== EXERCISE GOAL ==
The answer must reproduce every record exactly, with all pictures omitted.

== INPUT RECORDS ==
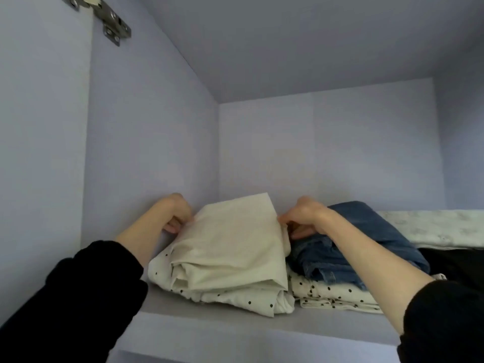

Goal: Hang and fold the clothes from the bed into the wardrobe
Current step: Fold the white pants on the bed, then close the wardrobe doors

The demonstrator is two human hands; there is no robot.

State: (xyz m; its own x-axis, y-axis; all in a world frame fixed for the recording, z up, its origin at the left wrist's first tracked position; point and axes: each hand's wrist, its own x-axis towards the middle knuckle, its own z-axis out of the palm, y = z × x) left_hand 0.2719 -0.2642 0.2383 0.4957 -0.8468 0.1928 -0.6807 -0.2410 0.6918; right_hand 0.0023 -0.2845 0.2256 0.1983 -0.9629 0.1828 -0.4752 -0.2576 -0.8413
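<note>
A folded cream garment (230,247) lies on top of a white black-dotted garment (235,299) on the wardrobe shelf (209,326). My left hand (175,213) grips the cream garment's far left edge. On the other side, my right hand (303,216) pinches its far right edge. Both arms reach up into the shelf compartment. Folded blue jeans (351,247) sit to the right on another dotted garment (335,294), partly hidden under my right forearm.
The compartment's left wall (146,153) stands close to the left stack. A pale patterned textile (440,226) and a black item (455,263) lie at the far right of the shelf. A metal door hinge (110,19) is at top left.
</note>
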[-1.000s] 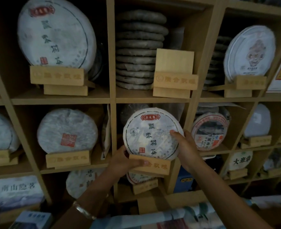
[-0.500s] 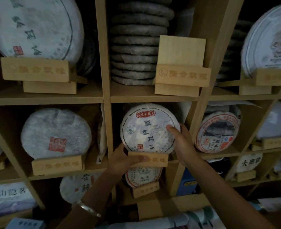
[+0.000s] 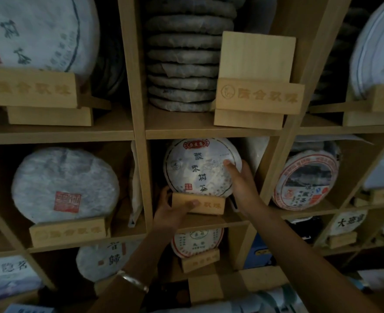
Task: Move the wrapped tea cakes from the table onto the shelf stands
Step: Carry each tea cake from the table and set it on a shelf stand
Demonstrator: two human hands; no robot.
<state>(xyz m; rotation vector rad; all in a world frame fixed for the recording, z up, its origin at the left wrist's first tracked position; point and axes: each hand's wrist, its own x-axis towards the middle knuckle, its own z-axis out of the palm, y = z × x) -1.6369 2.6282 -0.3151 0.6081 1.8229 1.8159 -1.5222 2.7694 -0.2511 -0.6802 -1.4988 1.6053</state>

== REPLY TO THE EXERCISE ==
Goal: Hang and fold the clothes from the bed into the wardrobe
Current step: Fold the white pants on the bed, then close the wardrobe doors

The demonstrator is two human hands; there is no robot.

State: (xyz m; its own x-axis, y-axis; all in a world frame fixed for the recording, z up, its origin at the left wrist's first tracked position; point and axes: each hand's wrist, its own x-axis towards the middle knuckle, its own z-axis out of the palm, y = z × x) left_hand 0.2719 -0.2642 0.2383 0.4957 -0.8468 0.1928 -0.6807 -0.2410 0.6918; right_hand 0.0023 -0.2845 0.2256 0.1983 -0.9629 0.1828 -0.4752 -0.2576 -0.8413
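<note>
A folded cream garment (230,247) lies on top of a white black-dotted garment (235,299) on the wardrobe shelf (209,326). My left hand (175,213) grips the cream garment's far left edge. On the other side, my right hand (303,216) pinches its far right edge. Both arms reach up into the shelf compartment. Folded blue jeans (351,247) sit to the right on another dotted garment (335,294), partly hidden under my right forearm.
The compartment's left wall (146,153) stands close to the left stack. A pale patterned textile (440,226) and a black item (455,263) lie at the far right of the shelf. A metal door hinge (110,19) is at top left.
</note>
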[-1.000s] 
[-0.500s] 
[+0.000s] 
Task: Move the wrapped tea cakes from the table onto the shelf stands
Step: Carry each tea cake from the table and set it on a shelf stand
Demonstrator: two human hands; no robot.
<state>(xyz m; rotation vector rad; all in a world frame fixed for the recording, z up, its origin at the left wrist's first tracked position; point and axes: each hand's wrist, its own x-axis towards the middle knuckle, its own z-axis out of the palm, y = z × x) -1.6369 2.6282 -0.3151 0.6081 1.8229 1.8159 -1.5222 2.7694 -0.2511 -0.6802 -1.4988 1.6053</state>

No further output is required here.